Development of the labial pit organ glomerulus in the antennal lobe of the moth Manduca sexta: The role of afferent projections in the formation of identifiable olfactory glomeruli

Karla S. Kent, Lynne A. Oland, John G. Hildebrand

Research output: Contribution to journalArticle

19 Scopus citations

Abstract

Iterated neuropil modules called glomeruli are characteristic of primary olfactory centers in both vertebrates and invertebrates. To gain insight into the developmental mechanisms underlying the formation of such structured, organized neuropil, we have examined the development of an identified glomerulus in the olfactory (antennal) lobe of the moth Manduca sexta.

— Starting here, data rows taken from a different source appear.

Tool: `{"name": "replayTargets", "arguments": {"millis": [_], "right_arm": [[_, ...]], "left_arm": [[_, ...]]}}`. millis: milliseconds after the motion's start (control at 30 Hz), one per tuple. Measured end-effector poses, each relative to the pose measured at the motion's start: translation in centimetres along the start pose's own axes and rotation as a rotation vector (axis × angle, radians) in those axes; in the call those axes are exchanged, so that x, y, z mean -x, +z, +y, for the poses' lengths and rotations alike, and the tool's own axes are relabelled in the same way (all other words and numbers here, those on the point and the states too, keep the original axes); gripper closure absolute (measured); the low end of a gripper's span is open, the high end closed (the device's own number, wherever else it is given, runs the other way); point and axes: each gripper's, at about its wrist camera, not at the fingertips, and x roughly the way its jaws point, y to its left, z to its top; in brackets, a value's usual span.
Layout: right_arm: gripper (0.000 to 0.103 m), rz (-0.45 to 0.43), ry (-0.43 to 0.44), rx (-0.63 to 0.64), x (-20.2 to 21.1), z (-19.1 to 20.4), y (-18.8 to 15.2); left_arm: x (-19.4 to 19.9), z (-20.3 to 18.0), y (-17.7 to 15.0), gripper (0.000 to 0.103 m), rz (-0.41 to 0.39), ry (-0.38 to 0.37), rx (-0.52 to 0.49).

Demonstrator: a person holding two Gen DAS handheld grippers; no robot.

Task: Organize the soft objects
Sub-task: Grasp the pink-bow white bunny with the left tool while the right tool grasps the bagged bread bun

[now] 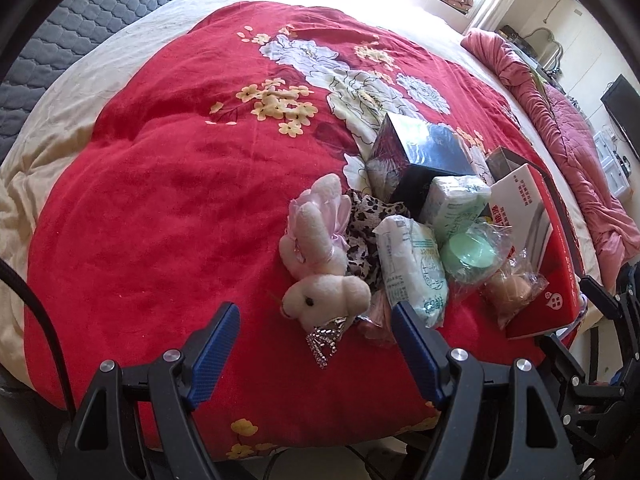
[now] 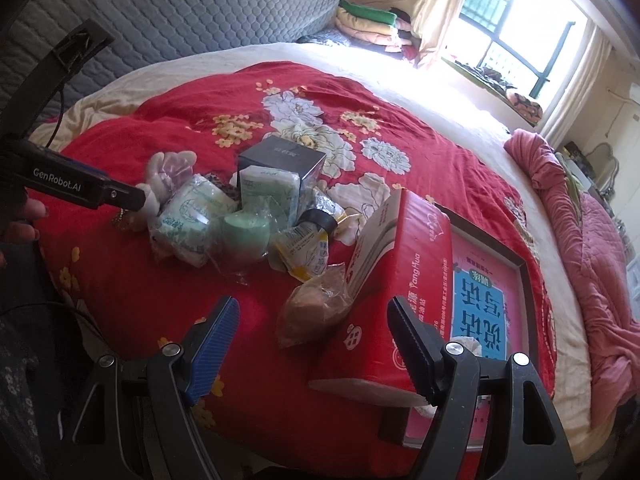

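A pale pink plush bunny (image 1: pixel 320 264) with a glittery bow lies head-down on the red floral blanket (image 1: pixel 168 200). My left gripper (image 1: pixel 316 340) hangs open just above its head, blue pads on either side, not touching. Beside it lie tissue packs (image 1: pixel 412 268), leopard-print cloth (image 1: pixel 360 236), a green jar in a plastic bag (image 1: pixel 470 254) and a brown puff in a bag (image 1: pixel 508 288). In the right wrist view my right gripper (image 2: pixel 312 332) is open over the bagged brown puff (image 2: pixel 316 304), beside the red box (image 2: pixel 400 280). The left gripper (image 2: pixel 124 196) reaches the bunny (image 2: pixel 168 176).
A dark cube box (image 1: pixel 420 152) stands behind the pile. A framed pink-and-blue picture (image 2: pixel 488 300) lies under the red box. A pink quilt (image 2: pixel 580 220) is bunched along the bed's right side. A grey quilted headboard (image 2: pixel 200 8) runs behind. A person's hand (image 2: pixel 24 220) holds the left gripper.
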Motion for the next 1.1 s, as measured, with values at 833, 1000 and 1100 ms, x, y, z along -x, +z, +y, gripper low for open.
{"name": "replayTargets", "arguments": {"millis": [833, 1000, 1100], "right_arm": [[0.031, 0.177, -0.247, 0.49, -10.4, 4.7, -0.1], [0.037, 0.17, -0.252, 0.495, -11.1, 4.3, 0.1], [0.038, 0.16, -0.255, 0.496, -11.2, 4.4, 0.3]], "left_arm": [[-3.1, 2.0, 1.8, 0.026, 0.04, 0.0, 0.058], [-4.2, 2.2, 2.0, 0.026, 0.065, 0.004, 0.072], [-4.7, 2.0, 2.0, 0.03, 0.073, 0.002, 0.067]]}}
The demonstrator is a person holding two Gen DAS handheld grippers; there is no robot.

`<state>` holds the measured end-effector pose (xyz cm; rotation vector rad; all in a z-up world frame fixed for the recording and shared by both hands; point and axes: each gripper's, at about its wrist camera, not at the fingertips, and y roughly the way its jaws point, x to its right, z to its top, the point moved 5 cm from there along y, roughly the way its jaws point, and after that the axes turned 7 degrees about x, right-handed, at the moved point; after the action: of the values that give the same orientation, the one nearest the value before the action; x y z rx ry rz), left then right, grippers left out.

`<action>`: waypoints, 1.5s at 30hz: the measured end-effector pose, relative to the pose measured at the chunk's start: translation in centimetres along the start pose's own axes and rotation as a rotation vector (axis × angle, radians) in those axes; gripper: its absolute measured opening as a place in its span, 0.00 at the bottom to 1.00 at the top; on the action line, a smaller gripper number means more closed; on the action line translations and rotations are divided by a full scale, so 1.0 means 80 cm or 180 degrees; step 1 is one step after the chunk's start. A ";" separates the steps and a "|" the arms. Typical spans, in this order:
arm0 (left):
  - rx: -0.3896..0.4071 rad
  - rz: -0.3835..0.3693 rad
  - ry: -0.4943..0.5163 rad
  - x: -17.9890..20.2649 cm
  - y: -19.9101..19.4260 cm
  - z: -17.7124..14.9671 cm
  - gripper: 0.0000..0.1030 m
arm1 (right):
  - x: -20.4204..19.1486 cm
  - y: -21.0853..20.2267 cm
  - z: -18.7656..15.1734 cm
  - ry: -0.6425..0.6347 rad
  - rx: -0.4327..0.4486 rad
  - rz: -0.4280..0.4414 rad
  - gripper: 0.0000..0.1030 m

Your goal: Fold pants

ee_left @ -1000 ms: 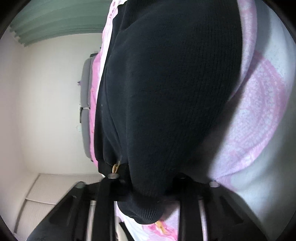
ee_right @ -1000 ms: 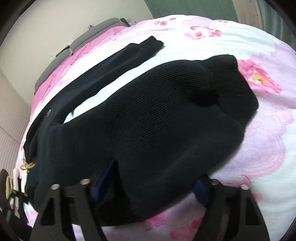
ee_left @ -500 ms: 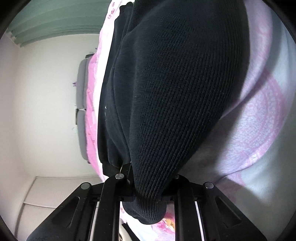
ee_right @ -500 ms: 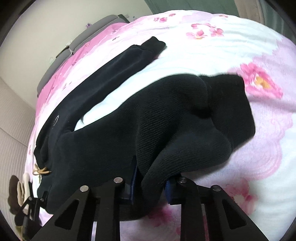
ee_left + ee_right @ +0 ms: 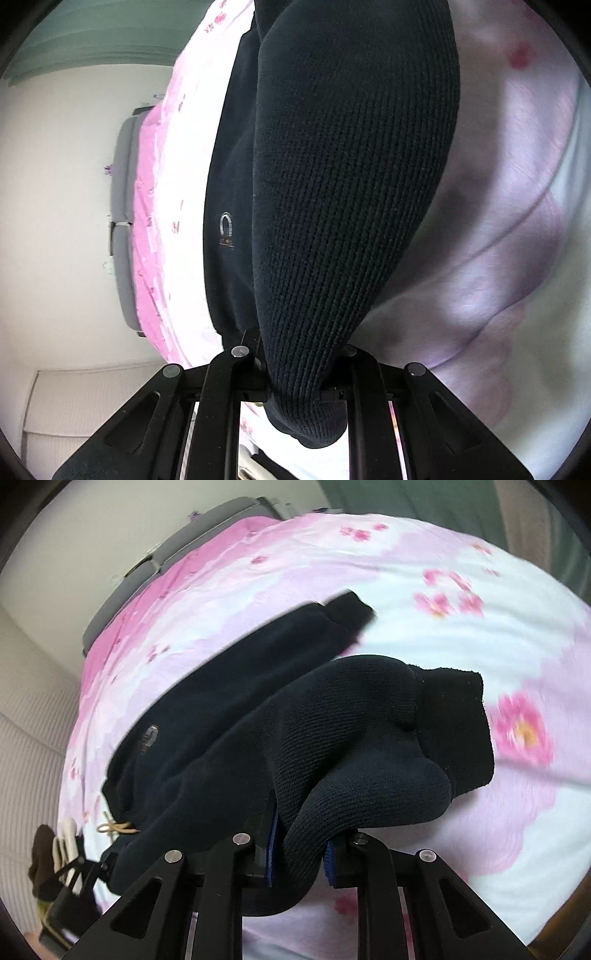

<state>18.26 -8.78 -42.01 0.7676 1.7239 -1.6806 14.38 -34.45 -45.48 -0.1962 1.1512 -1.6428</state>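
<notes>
Both grippers as I see them from the wrist views. My left gripper (image 5: 301, 373) is clamped on a ribbed fold of the black knit pants (image 5: 351, 184), which rise from its jaws across the pink floral bedsheet (image 5: 517, 258). My right gripper (image 5: 301, 853) has just closed, and its blue-padded jaws pinch a bunched fold of the same pants (image 5: 332, 738). One pant leg (image 5: 295, 638) lies flat on the bedsheet (image 5: 480, 812), beyond the raised fold. A tan drawstring (image 5: 116, 827) shows at the waistband, left of the right gripper.

Pale wall (image 5: 55, 184), grey headboard (image 5: 207, 528) (padded), green curtain (image 5: 92, 40), floral bedsheet (image 5: 443, 572).
</notes>
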 end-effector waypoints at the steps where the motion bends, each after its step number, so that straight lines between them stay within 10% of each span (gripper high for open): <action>1: -0.0009 -0.0062 -0.0026 -0.011 0.001 0.001 0.16 | -0.009 -0.001 0.014 -0.0038 -0.0043 0.0011 0.20; 9: 0.0037 -0.0548 0.0107 -0.081 0.038 0.006 0.15 | -0.048 0.037 0.091 -0.0026 -0.0413 0.0026 0.19; 21: 0.0208 -0.2110 0.0521 -0.119 0.136 0.031 0.16 | -0.063 0.127 0.144 0.0281 -0.1051 -0.0209 0.19; 30: -0.0145 -0.3424 -0.0286 -0.160 0.191 0.042 0.28 | -0.085 0.194 0.189 -0.0053 -0.1478 -0.0325 0.24; 38: -0.0049 -0.2958 -0.0239 -0.202 0.197 0.061 0.49 | -0.103 0.218 0.212 -0.0528 -0.1912 -0.0396 0.27; 45: 0.0208 -0.2021 -0.0377 -0.255 0.163 0.078 0.52 | -0.101 0.220 0.226 -0.0410 -0.2282 -0.0225 0.33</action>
<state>41.59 -14.51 -35.06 0.1301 1.9566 -2.1447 40.68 -37.64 -46.10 -0.7920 1.6034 -1.1918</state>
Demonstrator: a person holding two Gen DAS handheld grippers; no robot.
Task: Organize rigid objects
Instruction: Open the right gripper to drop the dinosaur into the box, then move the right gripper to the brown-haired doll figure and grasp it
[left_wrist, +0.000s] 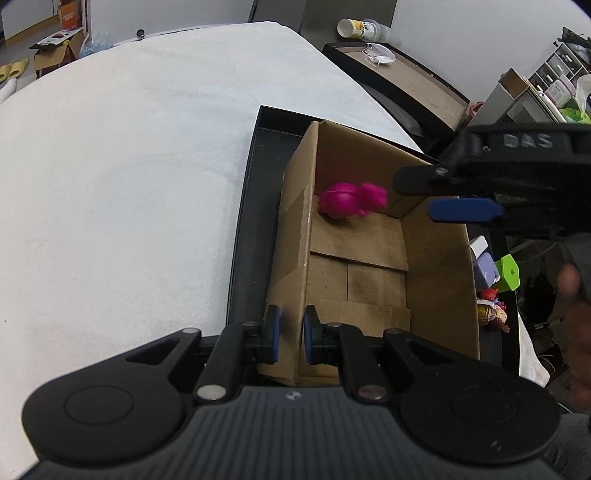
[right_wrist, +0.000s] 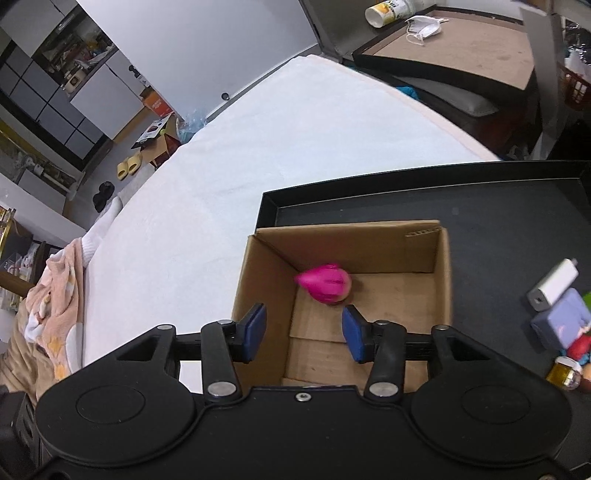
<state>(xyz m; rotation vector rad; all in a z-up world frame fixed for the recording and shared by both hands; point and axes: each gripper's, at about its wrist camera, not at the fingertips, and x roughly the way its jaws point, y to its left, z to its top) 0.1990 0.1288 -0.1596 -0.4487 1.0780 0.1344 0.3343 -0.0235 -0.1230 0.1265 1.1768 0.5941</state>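
Observation:
An open cardboard box (left_wrist: 436, 280) stands in a black tray (left_wrist: 251, 229) on a white cloth. A blurred magenta toy (left_wrist: 351, 201) is inside the box near its far corner; it also shows in the right wrist view (right_wrist: 327, 282). My left gripper (left_wrist: 291, 334) is shut on the box's near left wall. My right gripper (right_wrist: 303, 332) is open and empty above the box (right_wrist: 369, 258); one of its blue fingertips (left_wrist: 465, 210) shows in the left wrist view.
Several small items lie in the tray right of the box: a white charger (right_wrist: 554, 284), a lilac block (right_wrist: 563, 323), a green piece (left_wrist: 509, 271), a small jar (right_wrist: 563, 373). The white cloth (left_wrist: 129, 184) spreads to the left. A desk with a mask (right_wrist: 424, 27) stands behind.

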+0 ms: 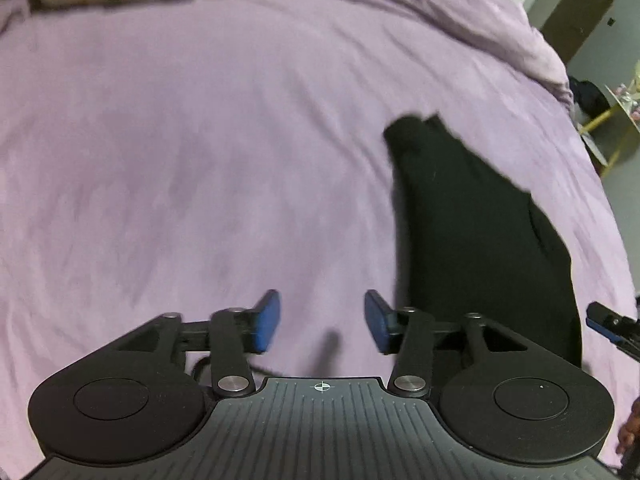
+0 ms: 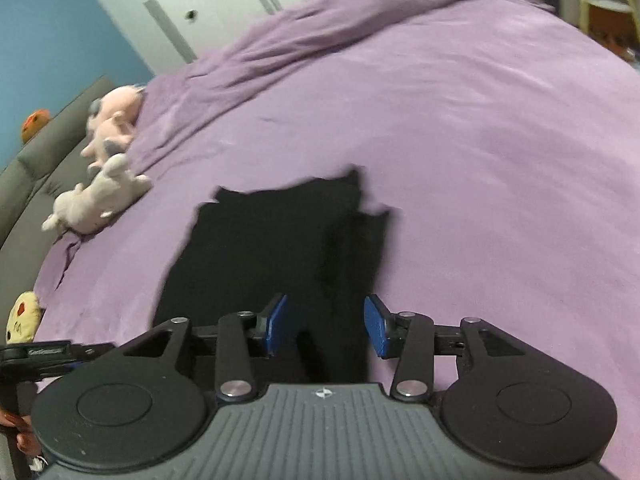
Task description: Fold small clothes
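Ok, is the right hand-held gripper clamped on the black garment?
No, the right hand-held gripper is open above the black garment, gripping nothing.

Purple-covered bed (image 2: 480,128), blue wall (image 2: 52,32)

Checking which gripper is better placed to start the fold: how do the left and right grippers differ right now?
The left gripper hangs over bare purple bedding, with the black garment off to its right. The right gripper hangs over that garment. Both are open and hold nothing.
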### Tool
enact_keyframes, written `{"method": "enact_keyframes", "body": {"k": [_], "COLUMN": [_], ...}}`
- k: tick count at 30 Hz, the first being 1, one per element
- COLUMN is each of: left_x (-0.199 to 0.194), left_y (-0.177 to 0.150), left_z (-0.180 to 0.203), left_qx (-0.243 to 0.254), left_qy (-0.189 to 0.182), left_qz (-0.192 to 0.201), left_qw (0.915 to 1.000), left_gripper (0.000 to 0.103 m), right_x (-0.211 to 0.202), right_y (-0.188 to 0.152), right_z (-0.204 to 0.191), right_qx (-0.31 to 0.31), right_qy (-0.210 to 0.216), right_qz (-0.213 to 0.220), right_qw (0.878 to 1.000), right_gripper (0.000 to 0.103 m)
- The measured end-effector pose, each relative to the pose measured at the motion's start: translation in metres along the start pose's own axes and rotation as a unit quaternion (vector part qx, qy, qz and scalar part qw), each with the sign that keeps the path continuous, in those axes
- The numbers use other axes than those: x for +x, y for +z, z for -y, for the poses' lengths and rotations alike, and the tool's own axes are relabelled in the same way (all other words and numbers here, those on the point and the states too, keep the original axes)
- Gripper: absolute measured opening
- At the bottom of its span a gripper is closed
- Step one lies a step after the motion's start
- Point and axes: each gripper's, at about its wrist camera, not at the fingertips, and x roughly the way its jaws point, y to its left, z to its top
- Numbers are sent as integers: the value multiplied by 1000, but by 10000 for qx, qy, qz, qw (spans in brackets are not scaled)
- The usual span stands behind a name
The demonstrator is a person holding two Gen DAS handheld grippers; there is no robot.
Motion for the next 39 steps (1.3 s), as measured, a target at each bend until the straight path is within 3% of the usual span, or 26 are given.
{"method": "enact_keyframes", "body": {"k": [2, 4, 7, 9, 13, 16, 18, 20, 22, 29, 32, 36, 39], "left_x": [9, 21, 46, 60, 101, 129, 143, 151, 156, 128, 101, 69, 50], "left_y": [11, 20, 33, 45, 72, 82, 85, 84, 83, 68, 47, 4, -27], "left_z": [21, 44, 79, 93, 115, 120, 117, 113, 106, 95, 88, 70, 64], "left_qx": [85, 261, 601, 767, 932, 919, 866, 751, 564, 385, 427, 267, 427], "left_qy": [-165, -227, 151, 150, 361, 569, 563, 570, 568, 572, 547, 285, 312], "left_qz": [205, 564, 996, 1157, 1215, 1061, 939, 1007, 1007, 937, 941, 897, 924], "left_qw": [9996, 9978, 9931, 9902, 9875, 9885, 9902, 9904, 9917, 9932, 9931, 9952, 9943], "left_gripper": [59, 64, 65, 66, 68, 68, 75, 90, 94, 86, 85, 85, 86], "right_x": [29, 61, 103, 119, 140, 148, 153, 153, 155, 118, 74, 42, 21], "right_y": [14, 27, 45, 53, 59, 50, 44, 44, 45, 33, 4, -45, -59], "right_z": [-25, -44, -54, -51, -32, -27, -23, -17, -16, -34, -39, -34, -25], "right_qx": [-216, -358, -296, -268, -157, -482, -603, -477, -457, -764, -890, -1275, -1125], "right_qy": [92, -189, -611, -918, -1200, -1406, -1384, -1271, -1251, -1345, -1038, -1057, -1152], "right_qz": [76, 93, 54, 71, 115, 413, 521, 588, 568, 601, 729, 613, 541], "right_qw": [9997, 9991, 9977, 9954, 9926, 9880, 9872, 9890, 9895, 9861, 9879, 9843, 9855], "right_gripper": [42, 42, 41, 37, 27, 30, 30, 30, 31, 34, 40, 42, 59]}}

The labial pit organ glomerulus (LPOG) receives bilateral sensory projections from the labial pit organs in the labial palps of the mouthparts, while other glomeruli in the antennal lobe receive unilateral projections from the antenna. Here, we chronicle the development of the LPOG under normal and perturbed conditions. Our findings suggest that the sensory axons of the labial pit organ, like those of the antenna, induce and shape growth of interneuronal arborizations, but specific features of interneuronal arborizations such as the relative position of glomerular arborizations within the antennal lobe are independent of both classes of afferent innervation. Labial pit organ axons and antennal axons exhibit a high degree of specificity for their respective target regions, independent of the presence or absence of the other class of afferent axon or the route taken to the antennal lobe. Specification of glomerular position is intrinsic to the antennal lobe rather than a consequence of competition between afferent axons.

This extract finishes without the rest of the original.